# NGD: EB/Music Man John Petrucci JPX (turquoise and roasted maple content)



## s_k_mullins (Sep 8, 2012)

No intro, straight to porn...
















































And now the story...
Just got home from picking up my Ernie Ball/Music Man John Petrucci JPX, in ultra beautiful Turquoise Pearl with roasted maple neck.

I got this baby used. The term "used" is used loosely here, because the guitar only has a couple of hours play time. It is in perfect condition, still has the stickers on the back from when it was purchased. It only needs a good wiping down and fresh set of strings.

The previous owner bought the guitar brand new at the Guitar Center in Baton Rouge, LA. And shortly after, he injured his shoulder and arm at work and wasn't able to play anymore. He left the JPX and all his other guitars lying in their cases for months, never touched them. He finally decided to bring the guitar back in to GC and sell it back.

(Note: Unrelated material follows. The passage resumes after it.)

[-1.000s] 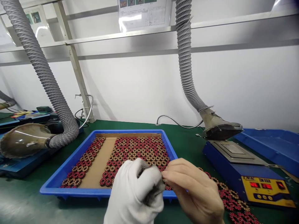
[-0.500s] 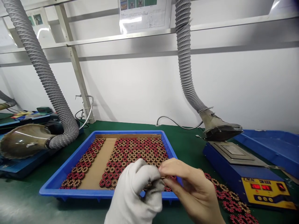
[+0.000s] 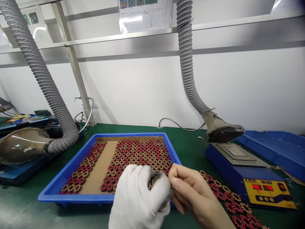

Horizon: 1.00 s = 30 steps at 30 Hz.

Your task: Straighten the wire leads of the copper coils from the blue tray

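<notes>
Since our gloved left hand is curled round what looks like a coil, probably to steady it, our bare right hand presses fingertips together beside it; we can't tell what's between. Tray sits just beyond, likely for easy reach.

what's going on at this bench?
A person has their gloved left hand closed around a small part, mostly hidden, possibly a stator core. The bare right hand has its fingertips pinched together right beside it; whatever they grip can't be made out. In front, a blue tray holds red-and-copper stator cores on both sides of a cardboard strip. More cores lie on the green bench, next to a blue hot-plate-like unit with lit red digits.
</notes>
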Motion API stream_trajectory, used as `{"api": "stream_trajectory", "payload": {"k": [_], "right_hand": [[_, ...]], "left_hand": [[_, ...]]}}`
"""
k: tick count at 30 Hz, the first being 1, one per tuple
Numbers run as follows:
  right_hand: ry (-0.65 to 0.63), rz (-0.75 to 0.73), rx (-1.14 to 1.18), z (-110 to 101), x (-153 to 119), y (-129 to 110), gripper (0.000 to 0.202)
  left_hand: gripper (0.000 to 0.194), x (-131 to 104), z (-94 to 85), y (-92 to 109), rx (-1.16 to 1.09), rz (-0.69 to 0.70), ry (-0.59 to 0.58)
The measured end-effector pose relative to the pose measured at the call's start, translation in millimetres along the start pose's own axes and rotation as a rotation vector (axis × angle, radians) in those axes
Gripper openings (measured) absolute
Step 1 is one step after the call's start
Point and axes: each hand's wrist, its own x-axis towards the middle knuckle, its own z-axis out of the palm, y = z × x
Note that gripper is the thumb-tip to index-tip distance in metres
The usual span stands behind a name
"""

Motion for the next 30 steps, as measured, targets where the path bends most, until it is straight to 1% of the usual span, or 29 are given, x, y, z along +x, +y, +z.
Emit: {"api": "stream_trajectory", "payload": {"k": [1, 2, 3, 4, 5, 7, 8, 9, 12, 14, 16, 18, 19, 21, 22, 23, 24, 25, 26, 28, 29, 30], "right_hand": [[-0.046, 0.072, 0.199, -2.5, 1.3, 2.6, 0.036], [-0.063, 0.08, 0.325, -5.2, 2.3, 4.6, 0.039], [-0.051, 0.04, 0.359, -8.1, 2.7, 5.7, 0.041], [-0.023, -0.024, 0.303, -10.8, 2.5, 5.8, 0.04], [0.012, -0.099, 0.19, -12.9, 1.8, 5.1, 0.034], [0.053, -0.227, -0.069, -15.2, -0.4, 2.3, 0.013], [0.055, -0.277, -0.163, -15.2, -1.1, 0.8, 0.011], [0.048, -0.327, -0.212, -14.5, -1.2, -0.3, 0.017], [0.03, -0.463, -0.21, -9.9, 2.4, -0.9, 0.021], [0.041, -0.539, -0.21, -5.9, 5.7, 0.5, 0.018], [0.067, -0.572, -0.254, -2.2, 6.9, 1.9, 0.013], [0.143, -0.536, -0.292, 0.5, 5.1, 2.5, 0.014], [0.21, -0.508, -0.273, 1.0, 3.4, 2.5, 0.017], [0.388, -0.48, -0.185, 0.1, -0.2, 2.0, 0.02], [0.47, -0.48, -0.15, -1.1, -1.5, 1.7, 0.019], [0.513, -0.475, -0.136, -2.6, -2.1, 1.5, 0.018], [0.505, -0.463, -0.133, -3.8, -1.9, 1.5, 0.016], [0.458, -0.435, -0.124, -4.5, -0.8, 1.9, 0.015], [0.381, -0.398, -0.09, -4.4, 1.0, 2.5, 0.012], [0.201, -0.324, 0.057, -0.8, 5.7, 4.8, 0.003], [0.129, -0.285, 0.141, 2.5, 8.2, 6.5, 0.007], [0.087, -0.246, 0.215, 6.5, 10.6, 8.5, 0.013]], "left_hand": [[0.014, -1.1, -0.1, -0.9, 0.005, 0.013, -0.019], [0.013, -2.5, -0.1, -1.8, -0.025, -0.005, -0.034], [0.013, -4.1, 0.2, -2.4, -0.085, -0.044, -0.047], [0.014, -5.7, 0.7, -2.9, -0.169, -0.098, -0.061], [0.017, -7.1, 1.5, -3.3, -0.269, -0.157, -0.069], [0.022, -8.8, 3.4, -3.4, -0.466, -0.257, -0.078], [0.023, -8.8, 4.2, -3.2, -0.549, -0.298, -0.091], [0.024, -8.1, 4.8, -2.7, -0.619, -0.339, -0.098], [0.023, -2.4, 4.6, 0.3, -0.768, -0.458, -0.088], [0.023, 2.6, 3.6, 2.5, -0.877, -0.527, -0.116], [0.022, 6.1, 3.1, 4.0, -0.98, -0.579, -0.146], [0.02, 7.2, 3.4, 4.3, -0.996, -0.599, -0.127], [0.02, 7.0, 3.8, 4.0, -0.973, -0.603, -0.112], [0.021, 5.6, 4.6, 2.9, -0.926, -0.616, -0.096], [0.022, 4.8, 4.9, 2.3, -0.928, -0.642, -0.102], [0.022, 4.0, 5.3, 1.8, -0.95, -0.683, -0.109], [0.021, 3.5, 5.7, 1.6, -0.985, -0.731, -0.112], [0.019, 3.1, 6.2, 1.6, -1.021, -0.775, -0.1], [0.017, 3.0, 7.0, 2.0, -1.053, -0.815, -0.071], [0.014, 3.3, 9.4, 3.9, -1.13, -0.896, 0.031], [0.013, 3.5, 11.3, 5.3, -1.185, -0.937, 0.085], [0.012, 3.6, 13.7, 6.6, -1.251, -0.984, 0.133]]}}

I found the guitar earlier this week on GC's website. So I made a 2.5 hour drive to Baton Rouge this morning and picked it up. And the 2.5 hour drive back home with the guitar lying lonely in the backseat was fucking torture!!


----------



## Papaoneil (Sep 8, 2012)

Nice score, I saw a couple of these on the used section and lusted over the color which looks even better in your photos might I add, HNGD enjoy her well


----------



## JamesM (Sep 8, 2012)

Oh goodness!


----------



## yellowv (Sep 8, 2012)

Awesome. I love the turquoise/roasted maple JPX's. Great score.


----------



## pushpull7 (Sep 8, 2012)

Lovely guitars.


----------



## Lirtle (Sep 8, 2012)

Was this on the bay? I was so close to picking this up. Looks awesome man!


Edit: didnt read the description. Beautiful guitar nonetheless.


----------



## MikeH (Sep 8, 2012)

Fuck every ounce of your existence.


----------



## s_k_mullins (Sep 8, 2012)

MikeH said:


> Fuck every ounce of your existence.



Best fucking reply ever! 

Thanks everyone! I'm in love with this guitar!


----------



## Tranquilliser (Sep 8, 2012)

That colour!


----------



## technomancer (Sep 8, 2012)

Sweet, love that color


----------



## s_k_mullins (Sep 9, 2012)

Thanks guys! 
The color is really beautiful, and the pictures don't even do it justice.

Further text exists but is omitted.